Sunday, May 24, 2009

Make Love, War, Wine, or Spacecraft?

The eye in the sky (Hubble Telescope) has been given more time to take a look "out there".

Look for what?

Since our science declares that our star, The Sun, will destroy us some time in the future, we must look for another home planet.

By "our" of course I mean the human race (the human species) if you will.

Our science, specifically our physics, does not tell us how to move matter at the speed of light ('c' in the equation e=mc²) in any realistic way.

When we talk about the speed of light we are talking about photons. But we must travel at that velocity, at a minimum, to effectively find a new home.

At that speed it would take four years to reach the nearest star, then 4 more years to return after staying a while.

But there is no habitable planet there.

We have the Kepler mission looking for potentially habitable planets, which are hundreds and thousands of years away, at the speed of light.

It will take perhaps thousands of years to learn the physics of that kind of space travel, after we develop that new physics which does not yet exist.

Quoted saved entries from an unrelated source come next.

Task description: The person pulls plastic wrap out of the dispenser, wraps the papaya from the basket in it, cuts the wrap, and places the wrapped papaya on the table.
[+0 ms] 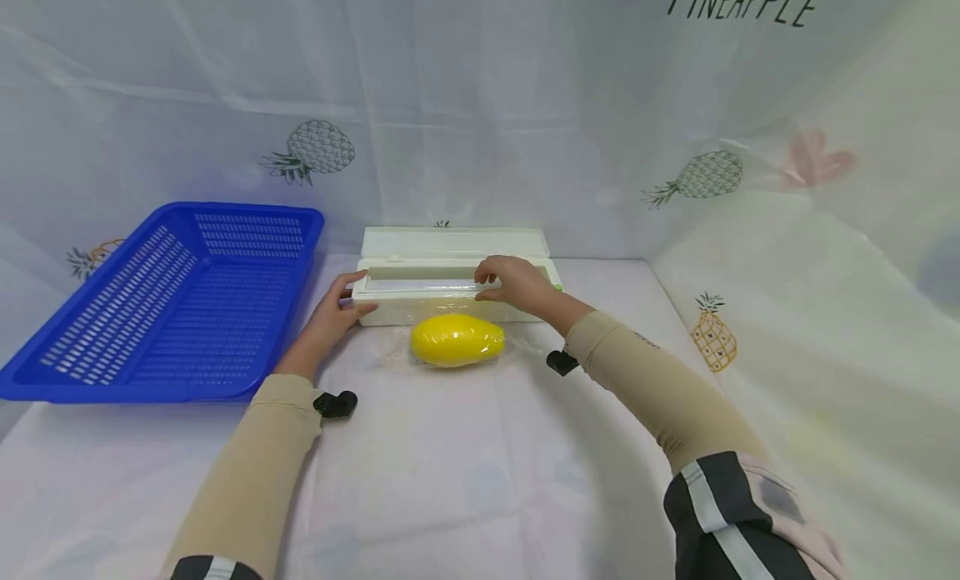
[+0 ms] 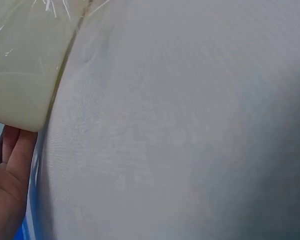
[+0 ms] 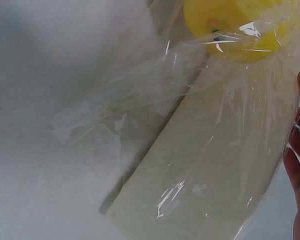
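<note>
The white-covered desk (image 1: pixel 420 480) gives open room on the person's side, while at the left the blue basket (image 1: pixel 150 394) hems the space with its rim. Lid up, the white box (image 1: pixel 401 313) stretches left to right near the back cloth. Clear film (image 3: pixel 175 200) spreads down its front and over the yellow oblong item (image 1: pixel 457 340), which lies just before the box, long axis roughly parallel to it. Of the 2 hands, the right hand (image 1: pixel 517 284) is nearer, the item lying left and personward of it; its fingers are half bent at the box's front edge, any hold on film unclear. The left hand (image 1: pixel 333 312) grips the box's left end.
</note>
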A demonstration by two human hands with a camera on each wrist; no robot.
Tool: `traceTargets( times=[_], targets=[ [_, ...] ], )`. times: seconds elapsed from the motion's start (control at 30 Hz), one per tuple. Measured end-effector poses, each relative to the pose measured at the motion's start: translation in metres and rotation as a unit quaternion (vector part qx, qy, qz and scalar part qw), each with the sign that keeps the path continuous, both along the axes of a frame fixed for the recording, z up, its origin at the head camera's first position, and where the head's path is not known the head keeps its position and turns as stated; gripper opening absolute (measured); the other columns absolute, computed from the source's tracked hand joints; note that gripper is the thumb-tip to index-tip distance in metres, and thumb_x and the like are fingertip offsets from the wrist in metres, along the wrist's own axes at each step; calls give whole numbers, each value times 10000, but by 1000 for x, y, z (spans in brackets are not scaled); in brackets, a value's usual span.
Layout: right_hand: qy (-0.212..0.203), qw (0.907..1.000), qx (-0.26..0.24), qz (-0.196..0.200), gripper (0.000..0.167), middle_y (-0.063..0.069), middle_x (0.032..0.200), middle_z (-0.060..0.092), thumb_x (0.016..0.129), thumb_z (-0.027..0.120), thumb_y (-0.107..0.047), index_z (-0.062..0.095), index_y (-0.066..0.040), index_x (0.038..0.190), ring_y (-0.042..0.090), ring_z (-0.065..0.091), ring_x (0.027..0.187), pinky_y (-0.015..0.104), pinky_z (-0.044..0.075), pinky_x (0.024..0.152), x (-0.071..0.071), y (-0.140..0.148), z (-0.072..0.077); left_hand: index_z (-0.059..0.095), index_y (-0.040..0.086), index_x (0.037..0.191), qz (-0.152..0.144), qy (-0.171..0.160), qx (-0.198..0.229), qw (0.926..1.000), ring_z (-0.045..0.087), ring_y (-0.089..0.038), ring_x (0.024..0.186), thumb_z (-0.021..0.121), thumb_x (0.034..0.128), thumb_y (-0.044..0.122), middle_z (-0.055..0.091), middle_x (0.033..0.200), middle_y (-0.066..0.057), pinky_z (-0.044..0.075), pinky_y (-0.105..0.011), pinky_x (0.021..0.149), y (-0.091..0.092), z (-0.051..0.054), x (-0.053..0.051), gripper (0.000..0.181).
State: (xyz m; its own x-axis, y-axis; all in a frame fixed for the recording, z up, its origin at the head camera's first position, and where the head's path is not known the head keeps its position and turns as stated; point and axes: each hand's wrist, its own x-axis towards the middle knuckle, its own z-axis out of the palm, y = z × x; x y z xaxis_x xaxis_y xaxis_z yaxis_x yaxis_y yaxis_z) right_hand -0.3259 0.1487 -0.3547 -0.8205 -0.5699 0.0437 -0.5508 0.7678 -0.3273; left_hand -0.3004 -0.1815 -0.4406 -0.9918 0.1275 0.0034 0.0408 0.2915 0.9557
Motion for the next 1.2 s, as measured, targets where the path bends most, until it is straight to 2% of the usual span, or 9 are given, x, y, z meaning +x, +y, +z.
traceTargets(
  times=[0.23, 0.57, 0.67, 0.8, 0.87, 0.97, 1.03, 1.1, 1.2],
  targets=[
    [-340, 9989, -302, 113, 241, 6, 981, 651, 862, 758, -171, 669, -76, 1065, 168, 594, 881, 259, 518, 809, 0, 0, -2, 330, 207, 1524, 309, -522, 809, 9949, 416, -350, 1266, 693, 917, 122, 312, 1471, -225, 483, -254, 851, 2, 2, 5, 711],
    [-294, 9987, -372, 165, 257, 10, 975, 649, 862, 759, -173, 674, -70, 1082, 171, 587, 870, 270, 513, 810, -1, 2, -1, 264, 204, 1553, -27, -616, 1576, 9856, 397, -301, 1263, 582, 981, 80, 216, 1509, -237, 387, -381, 1046, 1, 7, 10, 666],
    [-315, 9985, -410, 191, 262, 10, 983, 648, 867, 754, -175, 675, -70, 1093, 170, 586, 875, 269, 514, 806, -1, 1, -2, 264, 171, 1552, 74, -571, 1733, 9832, 373, -323, 1297, 538, 1009, 139, 201, 1509, -238, 338, -430, 1088, 2, 8, 12, 610],
    [-315, 9983, -445, 215, 255, 11, 996, 650, 871, 750, -172, 686, -69, 1094, 169, 588, 888, 269, 515, 808, -1, 2, -3, 405, 129, 1491, 714, 131, 655, 9952, 378, -373, 1317, 622, 970, 284, 296, 1508, -207, 346, -485, 1076, 11, 15, 17, 586],
    [-275, 9985, -423, 212, 248, 8, 999, 652, 870, 750, -170, 698, -70, 1091, 169, 586, 892, 268, 513, 808, -1, 3, -3, 495, 103, 1428, 1055, 727, -203, 9916, 377, -375, 1319, 692, 922, 311, 362, 1480, -192, 336, -498, 1077, 20, 21, 21, 581],
    [-231, 9988, -362, 228, 240, 7, 995, 649, 871, 748, -164, 719, -72, 1091, 169, 585, 893, 267, 510, 803, -2, 4, -3, 596, 63, 1313, 1293, 1790, -1021, 9700, 391, -377, 1290, 758, 872, 249, 463, 1389, -178, 306, -508, 1079, 36, 30, 30, 505],
    [-280, 9986, -354, 267, 238, 11, 992, 645, 876, 743, -156, 727, -72, 1098, 174, 583, 898, 272, 508, 801, -2, 3, -3, 643, 61, 1239, 1208, 2347, -1414, 9541, 414, -354, 1256, 781, 849, 212, 532, 1319, -151, 303, -491, 1073, 45, 35, 32, 441],
    [-390, 9982, -368, 274, 235, 16, 988, 639, 883, 735, -150, 731, -71, 1104, 178, 583, 907, 275, 507, 801, -3, 2, -3, 669, 78, 1194, 1005, 2605, -1838, 9425, 435, -347, 1216, 795, 833, 207, 574, 1262, -128, 318, -499, 1042, 52, 42, 33, 404],
    [-588, 9971, -426, 208, 228, 17, 987, 631, 892, 725, -147, 733, -74, 1108, 183, 579, 923, 278, 507, 801, -5, -1, -4, 688, 131, 1170, 538, 2500, -2703, 9282, 439, -339, 1184, 799, 824, 273, 600, 1212, -97, 333, -527, 995, 61, 53, 31, 390]
  ],
)
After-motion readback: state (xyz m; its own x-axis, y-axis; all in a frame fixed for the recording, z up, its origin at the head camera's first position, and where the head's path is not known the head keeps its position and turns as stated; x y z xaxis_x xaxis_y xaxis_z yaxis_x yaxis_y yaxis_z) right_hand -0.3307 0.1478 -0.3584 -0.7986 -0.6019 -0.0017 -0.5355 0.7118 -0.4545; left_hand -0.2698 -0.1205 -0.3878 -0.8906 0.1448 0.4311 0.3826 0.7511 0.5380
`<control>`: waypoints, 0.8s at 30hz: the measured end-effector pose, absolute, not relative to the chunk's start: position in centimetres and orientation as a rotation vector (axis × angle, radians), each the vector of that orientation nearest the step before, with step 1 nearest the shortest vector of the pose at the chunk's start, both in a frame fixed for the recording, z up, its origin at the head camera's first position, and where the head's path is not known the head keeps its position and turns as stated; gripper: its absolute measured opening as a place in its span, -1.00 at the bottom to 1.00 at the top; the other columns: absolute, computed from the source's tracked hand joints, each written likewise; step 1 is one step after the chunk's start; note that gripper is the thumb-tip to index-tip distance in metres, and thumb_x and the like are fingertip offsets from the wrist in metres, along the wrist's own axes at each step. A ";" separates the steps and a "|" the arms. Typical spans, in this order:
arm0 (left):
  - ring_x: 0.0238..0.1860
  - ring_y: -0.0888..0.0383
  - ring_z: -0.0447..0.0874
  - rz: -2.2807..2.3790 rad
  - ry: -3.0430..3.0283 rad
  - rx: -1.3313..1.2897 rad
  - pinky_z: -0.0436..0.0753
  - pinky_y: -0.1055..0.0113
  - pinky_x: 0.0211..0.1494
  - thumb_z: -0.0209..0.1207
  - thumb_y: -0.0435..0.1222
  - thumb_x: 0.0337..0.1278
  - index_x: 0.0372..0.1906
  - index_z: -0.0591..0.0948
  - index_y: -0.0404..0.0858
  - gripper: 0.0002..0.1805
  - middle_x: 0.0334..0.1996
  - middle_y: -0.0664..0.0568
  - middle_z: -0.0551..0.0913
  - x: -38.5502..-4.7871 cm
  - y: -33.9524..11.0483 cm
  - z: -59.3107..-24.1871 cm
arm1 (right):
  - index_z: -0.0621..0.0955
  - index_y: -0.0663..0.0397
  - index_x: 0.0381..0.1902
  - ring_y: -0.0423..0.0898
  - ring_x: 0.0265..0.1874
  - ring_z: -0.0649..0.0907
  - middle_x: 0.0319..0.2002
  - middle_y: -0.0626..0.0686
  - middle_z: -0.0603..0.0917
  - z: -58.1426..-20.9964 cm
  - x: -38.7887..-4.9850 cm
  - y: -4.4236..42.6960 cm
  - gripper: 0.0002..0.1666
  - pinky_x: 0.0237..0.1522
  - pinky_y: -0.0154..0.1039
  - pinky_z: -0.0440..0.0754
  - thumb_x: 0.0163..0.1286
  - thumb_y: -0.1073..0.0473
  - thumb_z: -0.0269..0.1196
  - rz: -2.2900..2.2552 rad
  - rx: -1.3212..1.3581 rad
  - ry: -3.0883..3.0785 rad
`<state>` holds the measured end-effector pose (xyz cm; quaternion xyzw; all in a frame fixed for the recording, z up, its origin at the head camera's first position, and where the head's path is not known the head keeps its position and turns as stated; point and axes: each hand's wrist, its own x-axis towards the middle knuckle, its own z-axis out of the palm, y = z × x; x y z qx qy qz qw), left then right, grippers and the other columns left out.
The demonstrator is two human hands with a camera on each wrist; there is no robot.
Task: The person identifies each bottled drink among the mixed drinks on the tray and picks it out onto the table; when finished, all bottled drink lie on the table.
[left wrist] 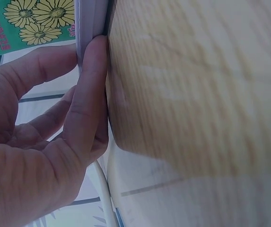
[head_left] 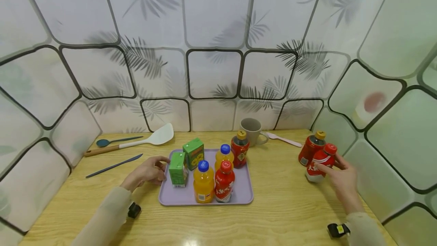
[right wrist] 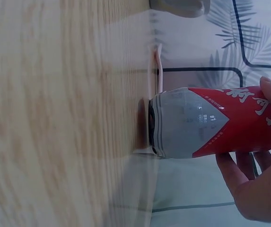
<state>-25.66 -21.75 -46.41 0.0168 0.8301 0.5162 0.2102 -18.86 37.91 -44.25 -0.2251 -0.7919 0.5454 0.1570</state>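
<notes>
At the left edge of the lilac tray (head_left: 239, 199), my left hand (head_left: 150, 171) pinches the rim between thumb and fingers, as the left wrist view (left wrist: 81, 28) also has it. The tray bears two green juice cartons (head_left: 178, 168), two orange juice bottles with blue caps (head_left: 203, 185), a red cola bottle (head_left: 224, 185) and a dark drink bottle with a yellow cap (head_left: 240, 151). My right hand (head_left: 343, 179) holds another red cola bottle (head_left: 321, 162), nearly upright, at the table's right; whether its base touches the table I cannot tell. Just behind it stands another yellow-capped dark bottle (head_left: 310, 148).
A grey mug (head_left: 250, 130) stands behind the tray, with a pink utensil (head_left: 285, 139) to its right. Back left lie a white turner with a wooden handle (head_left: 160, 135), a dark blue spoon (head_left: 103, 142) and a blue stick-like utensil (head_left: 114, 165). Patterned walls enclose the table's back and sides.
</notes>
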 end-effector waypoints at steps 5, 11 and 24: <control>-0.30 0.05 0.51 1.436 2.308 0.062 0.73 0.23 -0.34 0.17 -0.63 -0.13 0.27 0.39 -0.39 -0.31 -0.17 -0.19 0.42 -25.6 -21.7 -46.5 | 0.19 -0.06 0.51 -0.13 0.17 0.36 0.35 0.12 0.36 -44.4 -18.9 38.6 0.10 -0.28 -0.68 0.49 0.09 0.04 0.50 1.609 -0.645 -2.234; -0.29 0.05 0.50 1.437 2.305 0.070 0.73 0.23 -0.34 0.18 -0.62 -0.12 0.29 0.37 -0.39 -0.30 -0.18 -0.18 0.41 -25.6 -21.7 -46.5 | 0.12 -0.09 0.53 -0.02 0.30 0.31 0.48 0.16 0.23 -44.5 -19.2 39.1 0.12 -0.29 -0.71 0.47 0.13 0.02 0.47 1.649 -0.662 -2.226; -0.34 0.07 0.51 1.448 2.299 0.061 0.73 0.23 -0.36 0.19 -0.62 -0.13 0.27 0.39 -0.37 -0.31 -0.18 -0.17 0.41 -25.5 -21.8 -46.5 | 0.09 -0.11 0.53 0.04 0.34 0.28 0.51 0.14 0.18 -44.7 -19.6 39.8 0.11 -0.29 -0.73 0.44 0.16 -0.02 0.44 1.623 -0.668 -2.256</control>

The bottom line is that we must stop being a hostile species, hostile to each other, hostile to our own home world, and hostile to the notion of what we must do to avoid a catastrophic death.

A very recent discovery indicates that we may not have an unimaginable amount of time before our Sun becomes the death of our planet by removing it from existence.

Another discovery shows a very large and well known red giant, Betelgeuse, is shrinking for an unknown reason.


  1. We don't actiually get to pick what laws of physics our universe obeys. Individuals die, so do species. I've got no quibble with your bottom line, but we've got serious problems to cope with on the sub-billion-year scale.

  2. Michael,

    True. But that presumes we have a billion years should we not destroy ourselves or the ecosystem before the Sun does.

    New discoveries put that in doubt. The Sun could go renegade out of sequence, and potentially at any time.

    A billion years of civil lifestyle would not hurt us like our current way of planetary life in fact does.